Dalam memilih bahan harus dipilih kayu ulin (belien). Kayunya harus yang sudah tua dan tidak ada cacatnya dengan khusus menebang pohon untuk mendapatkan kayu yang sesuai. Kemudian kayu tersebut dibelah-belah menjadi balok dengan ukuran rata-rata 8 cm dan panjang 3 cm. Pekerjaan berikutnya adalah membakal, yakni membuat bentuk dasar dari lesung. Untuk lesungnya dibuat bakal sebesar pohon kelapa dengan ukuran rata-rata penampang 30 cm dan tinggi 45 cm.

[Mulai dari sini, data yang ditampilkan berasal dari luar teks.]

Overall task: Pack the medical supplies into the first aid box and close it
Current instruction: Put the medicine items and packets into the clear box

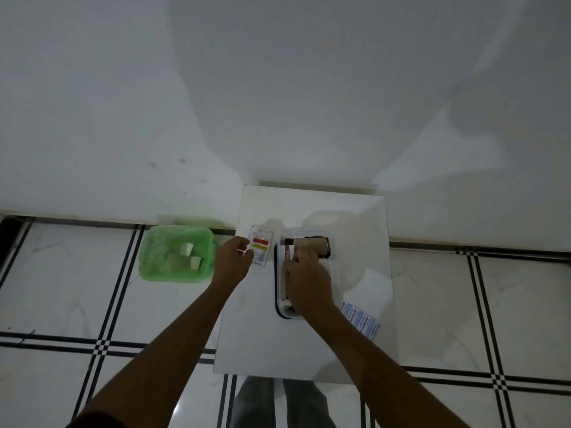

Setelah selesai membakal, diteruskan dengan membuat lesung dan alu menurut ukuran dan bentuk sebenarnya. Alu dibuat sebanyak tujuh batang dengan ukuran yang berbeda. Ketujuh alu tersebut juga mempunyai nama-nama tersendiri seperti Tum, Gan, Tau, Ginja, Nyangde, Lugom, dan Lunuk. Selisih alu yang paling kecil dengan yang paling besar sekitar 50 cm. Perbedaan besar persegi antara satu dengan yang lainnya antara 0,5 cm-1 cm.
Lesung alu dimainkan oleh 7 (tujuh) orang yang masing-masing memegang sebuah lesung kemudian menumbukkannya ke dalam lubang lesung dan ada yang hanya menumbuk dibibir lesung. Tiga orang menumbuk ke dalam lubang lesung dan empat orang menumbuk dibibir lesung. Menumbuk bisa dilakukan oleh laki-laki atau perempuan, dan yang harus dikuasai adalah tahu penempatan dan menumbuk lesungnya, supaya lesung tidak beradu dan serasi bunyinya.
Orang-orang menumbuk lesung dengan alu akan tahu dapat gilirannya dan tahu berapa keras hentakkan yang harus dilakukan sehingga serasi dengan hentakkan yang lainnya. Dari besar kecilnya lesung serta dari tempat menumbukkan lesung itulah keluar bunyi suara serasi, Â Semakin kompak kelompok yang menumbukkan alu ke lesung, maka bunyinya akan semakin merdu. Pekerjaan itu dilakukan bergilir. Biasanya menumbuk lesung dan alu dilakukan oleh lelaki sama lelaki, perempuan sama perempuan tapi bisa juga campuran laki-laki dan perempuan.
Menarik bukan atraksi lesung alu yang dahulu kala dilakukan pada masa panen, dan memperkaya ragam budaya negeri tercinta Indonesia. Namun sayang, seiring berjalannya waktu dan semakin canggihnya teknologi, maka atraksi lesung alu ini semakin berkurang, dan para pelakunya semakin tua. Hanya sedikit generasi muda yang tertarik untuk meneruskannya.